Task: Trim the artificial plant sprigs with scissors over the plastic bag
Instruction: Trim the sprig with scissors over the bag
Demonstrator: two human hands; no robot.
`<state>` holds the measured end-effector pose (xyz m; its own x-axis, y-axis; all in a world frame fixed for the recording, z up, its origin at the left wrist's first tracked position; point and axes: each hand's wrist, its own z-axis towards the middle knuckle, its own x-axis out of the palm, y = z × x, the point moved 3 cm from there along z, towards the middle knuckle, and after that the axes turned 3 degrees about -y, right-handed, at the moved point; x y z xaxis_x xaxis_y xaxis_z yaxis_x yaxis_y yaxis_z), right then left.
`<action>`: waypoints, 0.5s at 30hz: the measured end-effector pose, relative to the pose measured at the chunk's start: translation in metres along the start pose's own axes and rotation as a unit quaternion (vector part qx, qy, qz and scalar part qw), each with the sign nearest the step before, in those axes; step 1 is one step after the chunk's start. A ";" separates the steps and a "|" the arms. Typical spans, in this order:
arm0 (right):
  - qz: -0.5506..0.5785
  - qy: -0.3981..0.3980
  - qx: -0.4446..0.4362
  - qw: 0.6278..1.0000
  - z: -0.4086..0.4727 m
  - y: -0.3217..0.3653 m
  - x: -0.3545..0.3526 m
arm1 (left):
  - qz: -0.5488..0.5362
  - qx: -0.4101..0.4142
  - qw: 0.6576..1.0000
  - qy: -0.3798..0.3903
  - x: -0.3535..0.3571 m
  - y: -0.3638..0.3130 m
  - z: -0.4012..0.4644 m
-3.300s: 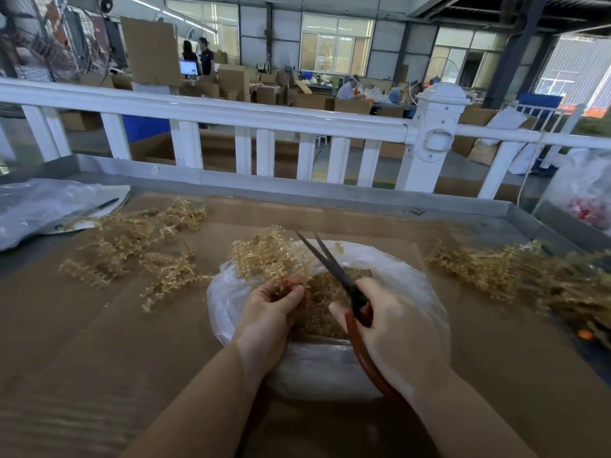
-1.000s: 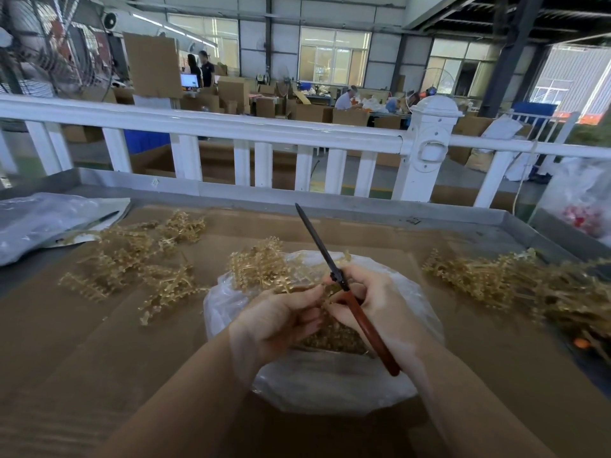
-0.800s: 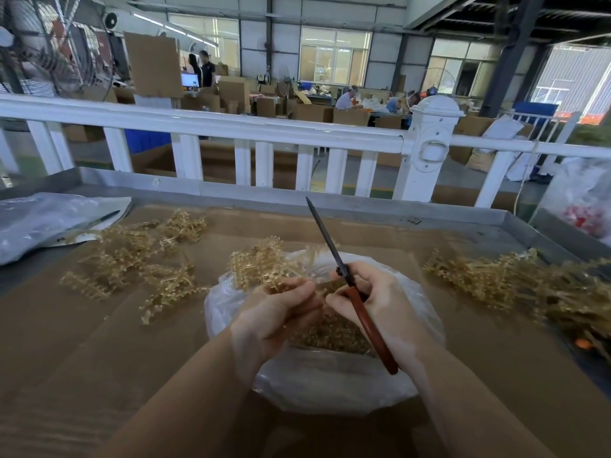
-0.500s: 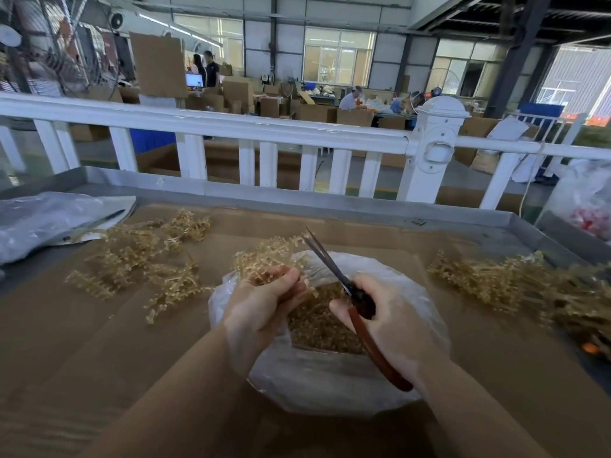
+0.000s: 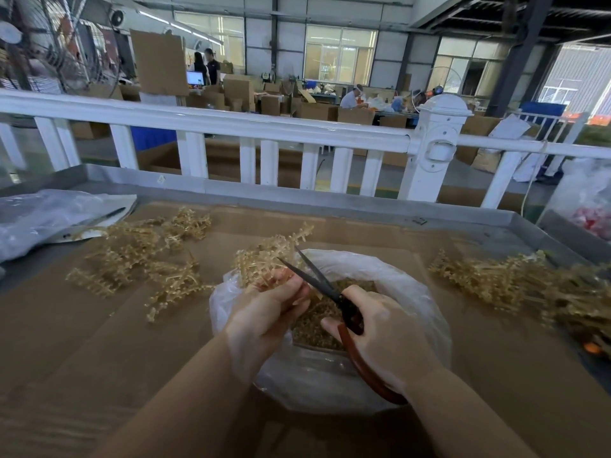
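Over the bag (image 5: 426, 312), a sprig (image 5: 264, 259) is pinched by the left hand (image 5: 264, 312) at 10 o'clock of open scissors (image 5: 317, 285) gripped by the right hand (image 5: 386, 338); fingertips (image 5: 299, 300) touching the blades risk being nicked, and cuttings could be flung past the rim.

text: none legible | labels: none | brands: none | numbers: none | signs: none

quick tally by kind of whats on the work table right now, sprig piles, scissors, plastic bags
Sprig piles: 3 (left pile, right pile, bunch held in the left hand)
Scissors: 1 (scissors, held in the right hand)
Plastic bags: 2 (bag of trimmings, flat clear bag at the left edge)
Total: 6
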<state>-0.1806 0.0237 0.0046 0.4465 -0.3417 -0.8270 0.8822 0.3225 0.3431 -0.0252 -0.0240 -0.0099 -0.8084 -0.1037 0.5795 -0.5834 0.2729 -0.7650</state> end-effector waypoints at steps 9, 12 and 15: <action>-0.026 0.009 -0.020 0.999 -0.001 0.002 -0.002 | 0.032 -0.001 0.999 0.011 -0.002 0.003 0.001; -0.014 0.014 -0.017 1.000 0.001 0.002 -0.002 | 0.053 0.004 0.998 0.027 -0.001 0.004 0.001; 0.006 0.019 -0.012 1.000 0.001 0.001 -0.001 | 0.063 0.005 0.997 0.036 -0.001 0.004 0.003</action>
<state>-0.1802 0.0233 0.0061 0.4511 -0.3038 -0.8392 0.8725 0.3479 0.3430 -0.0271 -0.0254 -0.0140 -0.8681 -0.0003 0.4965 -0.4781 0.2699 -0.8358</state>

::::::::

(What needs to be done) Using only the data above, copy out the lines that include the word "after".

(Solution)
`<state>` holds the measured end-effector pose (xyz m; its own x-axis, y-axis; all in a world frame fixed for the recording, z up, its origin at the left wrist's first tracked position; point and axes: each hand's wrist, its own z-axis towards the middle knuckle, its own x-axis out of the palm, y = z × x, the point moved 3 cm from there along z, towards the middle knuckle, and after that the axes turned 3 degrees about -y, right-handed, at the moved point; x y z xaxis_x xaxis_y xaxis_z yaxis_x yaxis_y yaxis_z), right then left.
`<action>`: waypoints, 0.5s at 30hz: the measured end-effector pose, relative to the pose measured at the chunk's start: translation in metres along the start pose's own axes and rotation as a unit quaternion (vector part qx, qy, qz and scalar part qw), each with the sign nearest the step before, in those axes; step 1 is one step after the chunk's start. A ";" separates the steps and a "|" the arms. Typical spans, in this order:

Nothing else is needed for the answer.